Task goal: Your answer must hold only the lines below from the line containing "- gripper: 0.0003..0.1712" through the line containing "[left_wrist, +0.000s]", each reproduced exactly.

+===+

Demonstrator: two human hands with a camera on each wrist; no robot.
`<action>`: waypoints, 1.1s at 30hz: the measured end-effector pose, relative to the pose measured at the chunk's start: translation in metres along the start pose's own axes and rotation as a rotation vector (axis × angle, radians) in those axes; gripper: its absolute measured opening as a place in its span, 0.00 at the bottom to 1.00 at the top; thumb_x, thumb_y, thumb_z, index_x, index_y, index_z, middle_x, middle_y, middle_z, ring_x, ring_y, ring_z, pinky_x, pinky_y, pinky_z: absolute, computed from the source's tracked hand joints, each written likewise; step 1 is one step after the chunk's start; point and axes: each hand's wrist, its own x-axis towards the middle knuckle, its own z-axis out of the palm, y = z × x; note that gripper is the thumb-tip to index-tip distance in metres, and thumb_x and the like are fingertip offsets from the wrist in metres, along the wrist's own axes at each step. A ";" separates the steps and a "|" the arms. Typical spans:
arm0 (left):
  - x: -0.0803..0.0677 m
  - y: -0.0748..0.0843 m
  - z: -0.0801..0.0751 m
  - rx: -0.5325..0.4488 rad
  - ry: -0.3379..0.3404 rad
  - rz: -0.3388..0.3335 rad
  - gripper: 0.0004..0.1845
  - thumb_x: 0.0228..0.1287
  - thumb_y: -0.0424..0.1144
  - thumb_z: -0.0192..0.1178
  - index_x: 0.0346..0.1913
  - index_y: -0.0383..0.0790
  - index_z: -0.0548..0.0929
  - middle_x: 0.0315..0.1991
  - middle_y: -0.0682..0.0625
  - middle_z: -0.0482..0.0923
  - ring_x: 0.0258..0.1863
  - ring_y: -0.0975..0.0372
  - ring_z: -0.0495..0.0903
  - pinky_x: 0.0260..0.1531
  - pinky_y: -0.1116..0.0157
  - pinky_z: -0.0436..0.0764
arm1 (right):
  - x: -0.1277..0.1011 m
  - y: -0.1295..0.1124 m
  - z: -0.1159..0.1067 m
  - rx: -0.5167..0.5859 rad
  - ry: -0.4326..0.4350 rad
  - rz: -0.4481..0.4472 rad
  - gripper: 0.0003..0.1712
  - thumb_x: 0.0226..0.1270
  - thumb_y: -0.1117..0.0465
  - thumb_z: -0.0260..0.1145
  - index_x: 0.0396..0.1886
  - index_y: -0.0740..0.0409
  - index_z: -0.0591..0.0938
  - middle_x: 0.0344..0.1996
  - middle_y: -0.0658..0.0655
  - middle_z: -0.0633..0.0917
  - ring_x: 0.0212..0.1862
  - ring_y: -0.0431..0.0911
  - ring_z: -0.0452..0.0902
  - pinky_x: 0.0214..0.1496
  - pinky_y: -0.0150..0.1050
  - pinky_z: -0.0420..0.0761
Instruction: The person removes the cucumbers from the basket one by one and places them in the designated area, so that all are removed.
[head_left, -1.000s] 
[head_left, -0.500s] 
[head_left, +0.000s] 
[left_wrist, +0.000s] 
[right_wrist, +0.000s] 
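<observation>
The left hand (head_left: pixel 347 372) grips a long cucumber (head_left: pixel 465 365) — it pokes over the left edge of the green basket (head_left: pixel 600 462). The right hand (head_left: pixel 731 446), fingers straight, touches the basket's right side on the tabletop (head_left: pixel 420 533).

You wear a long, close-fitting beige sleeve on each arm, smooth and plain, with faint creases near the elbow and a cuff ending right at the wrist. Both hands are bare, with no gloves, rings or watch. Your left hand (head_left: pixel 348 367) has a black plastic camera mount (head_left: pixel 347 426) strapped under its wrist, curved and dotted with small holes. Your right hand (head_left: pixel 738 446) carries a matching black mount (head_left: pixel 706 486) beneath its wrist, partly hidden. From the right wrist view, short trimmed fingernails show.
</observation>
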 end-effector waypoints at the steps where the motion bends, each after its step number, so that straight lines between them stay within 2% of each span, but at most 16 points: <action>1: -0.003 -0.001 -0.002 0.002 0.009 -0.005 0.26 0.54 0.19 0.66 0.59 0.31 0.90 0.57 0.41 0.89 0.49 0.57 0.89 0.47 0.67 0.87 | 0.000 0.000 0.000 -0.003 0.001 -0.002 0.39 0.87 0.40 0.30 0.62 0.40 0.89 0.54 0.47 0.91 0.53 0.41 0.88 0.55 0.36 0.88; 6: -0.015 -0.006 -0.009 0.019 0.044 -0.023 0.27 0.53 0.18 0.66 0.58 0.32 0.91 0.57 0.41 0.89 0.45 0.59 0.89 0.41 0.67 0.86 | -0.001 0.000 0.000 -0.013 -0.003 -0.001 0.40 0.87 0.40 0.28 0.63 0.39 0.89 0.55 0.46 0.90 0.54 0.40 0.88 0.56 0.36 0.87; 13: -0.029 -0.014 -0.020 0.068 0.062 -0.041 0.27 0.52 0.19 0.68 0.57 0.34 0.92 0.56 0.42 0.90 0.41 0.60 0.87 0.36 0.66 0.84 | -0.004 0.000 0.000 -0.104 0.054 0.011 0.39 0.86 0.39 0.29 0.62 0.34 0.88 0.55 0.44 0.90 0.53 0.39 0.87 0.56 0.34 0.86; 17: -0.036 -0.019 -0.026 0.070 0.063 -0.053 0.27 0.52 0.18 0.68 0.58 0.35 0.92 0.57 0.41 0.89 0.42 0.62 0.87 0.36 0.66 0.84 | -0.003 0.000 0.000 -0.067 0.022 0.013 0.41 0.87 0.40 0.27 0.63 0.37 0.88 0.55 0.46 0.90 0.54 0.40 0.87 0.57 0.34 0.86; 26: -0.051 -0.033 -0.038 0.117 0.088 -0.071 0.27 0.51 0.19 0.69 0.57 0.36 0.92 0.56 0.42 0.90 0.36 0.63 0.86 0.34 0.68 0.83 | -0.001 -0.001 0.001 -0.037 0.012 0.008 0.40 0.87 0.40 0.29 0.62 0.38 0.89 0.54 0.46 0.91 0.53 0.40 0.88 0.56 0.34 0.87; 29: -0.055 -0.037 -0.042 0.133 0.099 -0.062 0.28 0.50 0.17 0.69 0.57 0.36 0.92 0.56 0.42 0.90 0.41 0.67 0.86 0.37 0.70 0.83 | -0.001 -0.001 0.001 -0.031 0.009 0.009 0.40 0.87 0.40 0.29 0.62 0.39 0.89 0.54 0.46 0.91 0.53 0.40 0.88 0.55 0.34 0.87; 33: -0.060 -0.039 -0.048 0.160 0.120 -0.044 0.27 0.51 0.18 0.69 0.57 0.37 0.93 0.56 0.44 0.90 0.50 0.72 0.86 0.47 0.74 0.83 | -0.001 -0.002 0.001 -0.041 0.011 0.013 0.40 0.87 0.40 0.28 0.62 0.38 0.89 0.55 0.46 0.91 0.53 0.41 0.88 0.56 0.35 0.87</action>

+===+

Output of the exercise:
  - gripper: 0.0003..0.1712
  - thumb_x: 0.0226..0.1270
  - thumb_y: -0.1117..0.0465
  - thumb_z: -0.0260..0.1145
  - index_x: 0.0396..0.1886
  - index_y: -0.0740..0.0409
  - index_z: -0.0591..0.0938
  - middle_x: 0.0344..0.1996
  - middle_y: -0.0658..0.0655
  - middle_z: -0.0633..0.0917
  - ring_x: 0.0212..0.1862
  - ring_y: -0.0431..0.0911
  - ring_z: -0.0452..0.0902
  - pinky_x: 0.0214..0.1496
  - pinky_y: -0.0150..0.1050
  - pinky_z: -0.0420..0.0761
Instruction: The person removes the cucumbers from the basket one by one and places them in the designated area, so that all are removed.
[head_left, -1.000s] 
[head_left, -0.500s] 
[head_left, +0.000s] 
[left_wrist, +0.000s] 

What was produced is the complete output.